You ask, "Do we need salt? Is not salt present in the healthy bloodstream?"
True, but you must get your salt from the vegetable or fruit, which in turns gets it from
the earth. Your bloodstream will not require checking provided you eat natural, uncooked
foods. Nature will take from these exactly the right amount of salt which is needed, and
no more. In the first place, it is organic, and therefore usable in the building up of the
body; in the second place, as mentioned, there will never be an excess of salts no matter
how much live food you may eat.
Hygienic Review
Vol. XXXIV October, 1973 No. 7
SALT EATING PERNICIOUS
Herbert M. Shelton
In their effort to supply a basis for the salt eating habit men who call themselves
scientists uncritically repeat the popular folklore that wild animals seek out "salt
licks" to obtain salt. Salt eating is an acquired habit and serves no useful purpose.
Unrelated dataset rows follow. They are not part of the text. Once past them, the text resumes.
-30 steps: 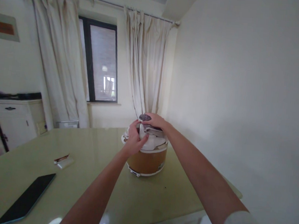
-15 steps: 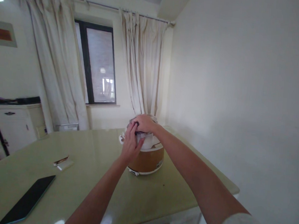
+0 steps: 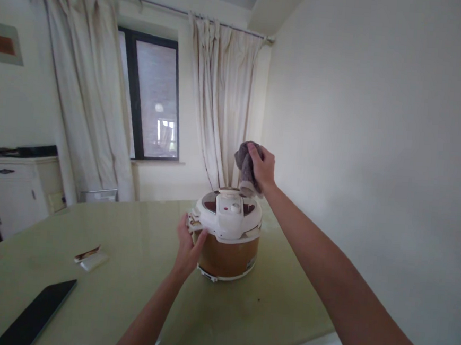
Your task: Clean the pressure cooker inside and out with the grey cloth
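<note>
An electric pressure cooker (image 3: 227, 246) with a white lid and a brown-gold body stands upright on the pale green table. My left hand (image 3: 188, 249) grips the cooker at its left side, the thumb against the front just under the lid rim and the fingers near the side handle. My right hand (image 3: 265, 167) is raised above the lid's right side, closed around a bunched grey cloth (image 3: 247, 163). The cloth hangs down close to the lid; whether it touches cannot be made out.
On the table (image 3: 134, 282) lie a dark flat tablet (image 3: 38, 311) at the front left and a small white packet (image 3: 93, 259) beyond it. A plain wall (image 3: 376, 152) rises along the right side. A white cabinet (image 3: 18, 182) stands at the far left.
Both hands were together on top of the cooker. My right hand has lifted up and right with the cloth, and my left hand has moved down to the cooker's left side, uncovering the lid.
</note>
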`<move>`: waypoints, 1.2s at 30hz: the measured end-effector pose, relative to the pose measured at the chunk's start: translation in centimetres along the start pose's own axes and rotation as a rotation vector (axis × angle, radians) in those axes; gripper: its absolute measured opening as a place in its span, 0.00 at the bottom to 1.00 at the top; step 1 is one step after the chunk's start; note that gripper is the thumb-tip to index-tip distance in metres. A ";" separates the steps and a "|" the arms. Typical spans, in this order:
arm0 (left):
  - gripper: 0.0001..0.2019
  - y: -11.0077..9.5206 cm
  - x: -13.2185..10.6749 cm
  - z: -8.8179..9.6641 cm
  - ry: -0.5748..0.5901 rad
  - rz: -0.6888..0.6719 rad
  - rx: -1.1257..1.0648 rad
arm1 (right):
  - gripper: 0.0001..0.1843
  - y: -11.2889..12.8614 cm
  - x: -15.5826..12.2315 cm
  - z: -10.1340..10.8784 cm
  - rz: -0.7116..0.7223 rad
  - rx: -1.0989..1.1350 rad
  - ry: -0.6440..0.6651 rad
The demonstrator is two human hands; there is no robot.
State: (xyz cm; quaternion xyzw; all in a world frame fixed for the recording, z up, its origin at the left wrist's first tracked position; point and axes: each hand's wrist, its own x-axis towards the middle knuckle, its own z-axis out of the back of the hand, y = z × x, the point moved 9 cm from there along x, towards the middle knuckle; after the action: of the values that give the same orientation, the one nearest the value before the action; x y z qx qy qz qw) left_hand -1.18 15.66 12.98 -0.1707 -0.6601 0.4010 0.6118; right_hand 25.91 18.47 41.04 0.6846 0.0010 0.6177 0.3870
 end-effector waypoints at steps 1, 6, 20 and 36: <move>0.49 0.5 0.1 -0.2 -0.011 0.030 -0.033 | 0.37 0.0 0.0 -1.3 0.027 -0.091 0.113; 0.47 2.0 0.5 -0.9 -0.035 0.148 -0.126 | 0.35 -3.6 -5.5 -10.1 0.041 -0.595 0.885; 0.37 2.9 0.3 -1.2 -0.033 0.135 -0.182 | 0.27 -3.4 -7.2 -12.4 0.475 -0.690 1.030; 0.34 9.0 -3.2 -2.4 0.017 0.252 -0.163 | 0.30 -2.9 -7.8 -11.4 0.561 -0.419 1.119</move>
State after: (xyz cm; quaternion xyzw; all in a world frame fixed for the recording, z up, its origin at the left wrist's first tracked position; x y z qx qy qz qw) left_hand -0.69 19.70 4.05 -0.3045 -0.6587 0.4183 0.5462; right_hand 15.84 22.82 32.21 0.1449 -0.0966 0.9449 0.2774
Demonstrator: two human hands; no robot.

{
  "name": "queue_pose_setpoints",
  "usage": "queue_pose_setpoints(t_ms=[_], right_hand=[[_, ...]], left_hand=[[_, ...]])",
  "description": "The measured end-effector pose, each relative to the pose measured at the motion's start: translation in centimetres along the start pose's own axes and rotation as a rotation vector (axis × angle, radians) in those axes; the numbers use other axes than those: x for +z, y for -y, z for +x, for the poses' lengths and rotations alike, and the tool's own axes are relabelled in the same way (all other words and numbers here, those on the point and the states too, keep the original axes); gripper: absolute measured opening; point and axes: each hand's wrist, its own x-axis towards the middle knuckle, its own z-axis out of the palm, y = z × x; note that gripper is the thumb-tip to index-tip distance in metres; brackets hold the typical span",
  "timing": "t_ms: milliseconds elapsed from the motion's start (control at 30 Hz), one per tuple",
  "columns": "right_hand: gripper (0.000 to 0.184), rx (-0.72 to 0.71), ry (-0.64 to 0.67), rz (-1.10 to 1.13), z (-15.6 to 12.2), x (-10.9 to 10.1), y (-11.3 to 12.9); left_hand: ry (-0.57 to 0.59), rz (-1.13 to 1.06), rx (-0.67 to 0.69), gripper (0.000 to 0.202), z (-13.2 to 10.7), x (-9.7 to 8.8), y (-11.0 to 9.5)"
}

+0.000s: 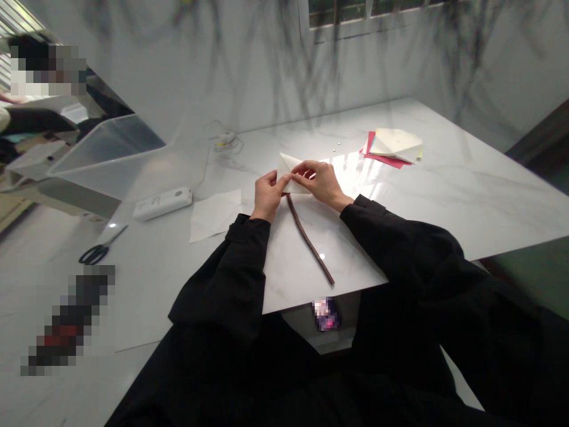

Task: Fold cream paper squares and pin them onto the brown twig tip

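A folded piece of cream paper [288,168] lies on the white marble table [466,190] in front of me. My left hand [267,194] pinches its left edge with fingers closed. My right hand [320,181] presses on its right part, fingers curled over the fold. A thin brown stick [309,239] runs from under the paper toward the table's near edge. Both arms wear black sleeves.
A stack of red, cream and yellow sheets [393,147] lies at the far right. A pale sheet [216,213], a white remote-like device [162,203] and black scissors [100,249] lie on the left. A clear plastic box [111,151] stands far left. A person sits beyond it.
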Motion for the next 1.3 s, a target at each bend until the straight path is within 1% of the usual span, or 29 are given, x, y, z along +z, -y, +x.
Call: queue_pose_setpoints(t_ms=[100, 200, 267, 400, 500, 567, 633, 733, 767, 833, 900, 967, 1067, 1200, 1300], right_hand=[[0.021, -0.022, -0.002, -0.027, 0.1, 0.1, -0.2], [0.019, 0.009, -0.006, -0.003, 0.1, 0.1, -0.5], [0.018, 0.055, 0.010, 0.052, 0.1, 0.3, -0.7], [0.021, 0.206, 0.057, 0.240, 0.3, 0.6, -0.8], [0.022, 0.286, 0.042, 0.390, 0.6, 0.5, -0.5], [0.022, 0.300, 0.020, 0.412, 0.8, 0.0, -0.5], [0.018, 0.247, -0.015, 0.294, 1.1, -0.8, -0.9], [0.007, 0.114, -0.056, -0.075, 1.2, -1.9, -2.1], [0.005, 0.092, -0.047, -0.195, 1.2, -2.1, -2.5], [0.010, 0.080, -0.008, -0.386, 1.0, -2.1, -3.2], [0.015, 0.073, 0.027, -0.522, 1.0, -2.0, -3.6], [0.018, 0.068, 0.039, -0.622, 1.2, -2.1, -3.8], [0.021, 0.100, 0.022, -0.734, 1.9, -3.1, -4.2], [0.024, 0.175, -0.055, -0.811, 3.0, -5.2, -5.4], [0.025, 0.198, -0.085, -0.807, 3.4, -6.0, -6.0]], left_hand=[[0.004, 0.025, 0.023, 0.045, 0.1, -0.1, 0.2], [-0.004, 0.031, 0.037, 0.046, 0.1, -0.2, 0.2], [-0.020, 0.048, 0.059, 0.045, 0.1, -0.2, 0.1], [-0.044, 0.082, 0.116, 0.040, 0.3, -0.2, 0.1], [-0.088, 0.097, 0.102, 0.038, 0.5, -0.3, 0.2], [-0.153, 0.106, 0.073, 0.036, 0.6, -0.5, 0.1], [-0.235, 0.076, 0.024, 0.036, 0.8, -0.8, 0.0], [-0.339, -0.066, -0.083, 0.036, 1.1, -1.3, -0.3], [-0.364, -0.124, -0.119, 0.036, 1.2, -1.4, -0.4], [-0.390, -0.225, -0.181, 0.035, 1.3, -1.7, -0.6], [-0.381, -0.294, -0.227, 0.033, 1.2, -1.9, -0.8], [-0.331, -0.335, -0.251, 0.031, 1.0, -1.9, -0.9], [-0.249, -0.359, -0.253, 0.040, 0.6, -1.8, -0.9], [-0.208, -0.341, -0.234, 0.056, 0.4, -1.6, -0.8], [-0.221, -0.296, -0.198, 0.053, 0.5, -1.7, -0.5]])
The practice of eating salt has never been universal.
Thoreau says he gave up salt eating when he found that the Indians did not use it. It is
highly probable that he was influenced in this as much by Graham as by the Indians.
In his Eskimo Life, Stefansson, the famous arctic explorer, says: "After you have
been a month or so without salt you cease to long for it, and after six months I have
found the taste of meat boiled in salt water distinctly disagreeable. No Eskimo will touch
salt if he can help doing so. Many other people have existed for ages without taking salt.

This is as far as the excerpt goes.